What is asked for is the whole listing, given again word for word.
◇ ◇ ◇ ◇ ◇
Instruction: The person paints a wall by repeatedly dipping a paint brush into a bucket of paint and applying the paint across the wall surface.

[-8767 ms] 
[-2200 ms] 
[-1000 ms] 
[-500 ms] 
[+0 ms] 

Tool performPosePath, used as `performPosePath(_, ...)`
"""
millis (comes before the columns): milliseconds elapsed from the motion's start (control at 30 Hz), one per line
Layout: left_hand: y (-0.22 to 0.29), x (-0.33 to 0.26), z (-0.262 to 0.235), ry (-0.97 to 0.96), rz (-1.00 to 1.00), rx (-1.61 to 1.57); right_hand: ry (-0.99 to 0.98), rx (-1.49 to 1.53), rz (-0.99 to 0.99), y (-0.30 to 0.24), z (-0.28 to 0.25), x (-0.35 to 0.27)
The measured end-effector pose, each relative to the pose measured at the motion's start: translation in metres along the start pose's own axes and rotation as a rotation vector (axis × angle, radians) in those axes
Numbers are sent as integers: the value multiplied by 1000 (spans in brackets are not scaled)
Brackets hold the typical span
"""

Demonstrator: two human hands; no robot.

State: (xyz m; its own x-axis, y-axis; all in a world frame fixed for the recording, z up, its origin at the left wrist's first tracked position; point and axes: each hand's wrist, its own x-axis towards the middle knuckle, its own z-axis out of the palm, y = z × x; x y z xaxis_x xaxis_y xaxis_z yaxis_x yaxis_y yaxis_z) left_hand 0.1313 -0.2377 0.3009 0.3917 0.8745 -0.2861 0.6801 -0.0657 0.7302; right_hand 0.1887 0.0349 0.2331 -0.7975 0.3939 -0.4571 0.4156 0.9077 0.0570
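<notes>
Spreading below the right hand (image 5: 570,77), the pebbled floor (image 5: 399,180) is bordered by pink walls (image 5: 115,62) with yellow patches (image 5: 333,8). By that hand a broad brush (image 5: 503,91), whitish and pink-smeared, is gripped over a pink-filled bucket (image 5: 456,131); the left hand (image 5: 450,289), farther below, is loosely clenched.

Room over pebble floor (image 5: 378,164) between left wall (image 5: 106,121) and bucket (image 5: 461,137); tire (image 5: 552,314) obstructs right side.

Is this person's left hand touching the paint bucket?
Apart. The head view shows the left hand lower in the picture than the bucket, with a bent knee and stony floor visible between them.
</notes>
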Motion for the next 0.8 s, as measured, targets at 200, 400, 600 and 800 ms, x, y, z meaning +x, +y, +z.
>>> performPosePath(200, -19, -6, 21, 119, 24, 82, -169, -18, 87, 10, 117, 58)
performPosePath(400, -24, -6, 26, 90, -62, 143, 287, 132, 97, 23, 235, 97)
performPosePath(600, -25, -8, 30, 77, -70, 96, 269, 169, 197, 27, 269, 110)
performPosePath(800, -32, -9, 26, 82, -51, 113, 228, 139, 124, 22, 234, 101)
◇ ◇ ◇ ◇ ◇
**SOLUTION**:
Instruction: The person paints a wall by repeatedly dipping a paint brush into a bucket of paint and applying the paint across the wall surface.

[-8767 ms] 
[-2200 ms] 
[-1000 ms] 
[-500 ms] 
[+0 ms] 

Tool performPosePath, used as `performPosePath(_, ...)`
"""
millis (comes before the columns): milliseconds elapsed from the motion's start (control at 30 Hz), one per line
Layout: left_hand: y (-0.22 to 0.29), x (-0.33 to 0.26), z (-0.262 to 0.235), ry (-0.97 to 0.96), rz (-1.00 to 1.00), rx (-1.61 to 1.57); right_hand: ry (-0.99 to 0.98), rx (-1.49 to 1.53), rz (-0.99 to 0.99), y (-0.30 to 0.24), z (-0.28 to 0.25), x (-0.35 to 0.27)
The measured end-effector pose, each relative to the pose measured at the motion's start: translation in metres along the start pose's own axes and rotation as a rotation vector (axis × angle, radians) in those axes
Numbers are sent as integers: the value multiplied by 1000 (spans in brackets are not scaled)
Brackets hold the typical span
"""

Demonstrator: two human hands; no robot.

State: (xyz m; its own x-axis, y-axis; all in a world frame fixed for the recording, z up, its origin at the left wrist's first tracked position; point and axes: each hand's wrist, its own x-axis towards the middle knuckle, its own z-axis out of the palm, y = z × x; x y z xaxis_x xaxis_y xaxis_z yaxis_x yaxis_y yaxis_z) left_hand 0.1313 -0.2377 0.3009 0.3917 0.8745 -0.2861 0.6801 -0.0657 0.7302; right_hand 0.1887 0.0349 0.2331 -0.7975 0.3939 -0.4571 0.4156 0.9077 0.0570
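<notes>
Spreading below the right hand (image 5: 570,77), the pebbled floor (image 5: 399,180) is bordered by pink walls (image 5: 115,62) with yellow patches (image 5: 333,8). By that hand a broad brush (image 5: 503,91), whitish and pink-smeared, is gripped over a pink-filled bucket (image 5: 456,131); the left hand (image 5: 450,289), farther below, is loosely clenched.

Room over pebble floor (image 5: 378,164) between left wall (image 5: 106,121) and bucket (image 5: 461,137); tire (image 5: 552,314) obstructs right side.

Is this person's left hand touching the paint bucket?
Apart. The head view shows the left hand lower in the picture than the bucket, with a bent knee and stony floor visible between them.
</notes>
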Motion for the next 0.8 s, as measured, targets at 200, 400, 600 and 800 ms, x, y, z meaning +x, +y, +z.
>>> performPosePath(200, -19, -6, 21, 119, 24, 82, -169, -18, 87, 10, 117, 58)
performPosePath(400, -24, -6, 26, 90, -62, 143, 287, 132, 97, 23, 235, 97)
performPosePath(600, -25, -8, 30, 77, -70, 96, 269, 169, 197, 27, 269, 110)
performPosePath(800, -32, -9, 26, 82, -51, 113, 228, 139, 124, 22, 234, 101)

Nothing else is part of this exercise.